There may not be a more balanced team left in contention, as LA has a trio of top starters in John Lackey, Jered Weaver, and Scott Kazmir; a lineup featuring two MVP candidates in Chone Figgins and Kendry Morales; and a deep bench and bullpen, headed by fourth outfielder Gary Matthews, utility infielder Maicer Izturis, and bullpen aces Darren Oliver and Kevin Jepsen.
Unfortunately for the Angels, their pitching is designed only to contain opposing offenses while the Angels' hitters score enough runs to win. That formula doesn't figure to work well against the mighty Yankees, whose offense defies containment, and who will have home-field advantage that inflates offensive output.

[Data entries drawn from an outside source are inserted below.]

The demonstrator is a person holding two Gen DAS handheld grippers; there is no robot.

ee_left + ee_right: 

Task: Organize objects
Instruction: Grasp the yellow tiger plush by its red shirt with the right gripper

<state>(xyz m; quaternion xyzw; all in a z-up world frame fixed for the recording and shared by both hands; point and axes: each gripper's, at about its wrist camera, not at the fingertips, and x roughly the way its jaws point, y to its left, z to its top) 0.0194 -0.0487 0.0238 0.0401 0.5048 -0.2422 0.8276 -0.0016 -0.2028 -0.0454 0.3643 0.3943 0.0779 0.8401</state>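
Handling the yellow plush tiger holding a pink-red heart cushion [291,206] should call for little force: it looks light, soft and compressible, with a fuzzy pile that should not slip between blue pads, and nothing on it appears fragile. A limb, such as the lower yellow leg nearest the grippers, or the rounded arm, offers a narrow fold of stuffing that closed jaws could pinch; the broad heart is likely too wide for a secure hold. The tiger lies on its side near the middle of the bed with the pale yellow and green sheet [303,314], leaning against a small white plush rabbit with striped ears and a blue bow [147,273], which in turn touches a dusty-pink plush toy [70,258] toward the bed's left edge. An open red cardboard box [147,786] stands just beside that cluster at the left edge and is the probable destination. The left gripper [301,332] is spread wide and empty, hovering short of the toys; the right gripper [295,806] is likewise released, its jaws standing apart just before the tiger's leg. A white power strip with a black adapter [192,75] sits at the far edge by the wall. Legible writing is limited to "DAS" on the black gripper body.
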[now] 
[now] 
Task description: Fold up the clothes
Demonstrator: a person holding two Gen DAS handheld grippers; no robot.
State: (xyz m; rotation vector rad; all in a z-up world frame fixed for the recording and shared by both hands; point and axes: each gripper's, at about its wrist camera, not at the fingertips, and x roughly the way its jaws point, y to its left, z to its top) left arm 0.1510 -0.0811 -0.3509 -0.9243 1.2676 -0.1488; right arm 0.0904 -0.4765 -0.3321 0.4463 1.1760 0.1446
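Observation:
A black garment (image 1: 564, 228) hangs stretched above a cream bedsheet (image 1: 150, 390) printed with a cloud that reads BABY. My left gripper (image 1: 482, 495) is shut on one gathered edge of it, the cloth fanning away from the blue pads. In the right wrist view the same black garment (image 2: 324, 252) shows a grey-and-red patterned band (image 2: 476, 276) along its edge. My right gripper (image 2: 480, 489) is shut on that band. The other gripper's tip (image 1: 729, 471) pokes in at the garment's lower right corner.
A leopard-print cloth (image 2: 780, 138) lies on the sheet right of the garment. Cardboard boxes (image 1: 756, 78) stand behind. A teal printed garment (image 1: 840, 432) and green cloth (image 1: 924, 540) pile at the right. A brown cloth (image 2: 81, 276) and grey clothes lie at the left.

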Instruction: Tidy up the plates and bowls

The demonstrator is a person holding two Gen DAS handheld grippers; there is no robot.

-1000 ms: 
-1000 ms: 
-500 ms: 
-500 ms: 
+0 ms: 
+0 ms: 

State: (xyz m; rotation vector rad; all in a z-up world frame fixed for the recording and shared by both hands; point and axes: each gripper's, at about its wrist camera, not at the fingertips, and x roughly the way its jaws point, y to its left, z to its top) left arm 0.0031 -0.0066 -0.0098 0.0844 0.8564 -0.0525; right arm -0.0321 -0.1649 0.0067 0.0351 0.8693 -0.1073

The two teams split the season series five games apiece, but here in October, the Yankees have a clear advantage. It may well go to seven games, but once it does, New York will prevail.
Thus, the stage would be set for what could be the best World Series since 1991, if both quality of teams and closeness of match are to be considered.
The Yankees and Dodgers are national brands, long-tenured winners, and old-fashioned collections of talent and intangibles. If the two meet, New York would seem to have the edge. But there we get ahead of ourselves. Suffice it to say that the matchup would be entertaining, and immensely enjoyable.
It just has to happen, first.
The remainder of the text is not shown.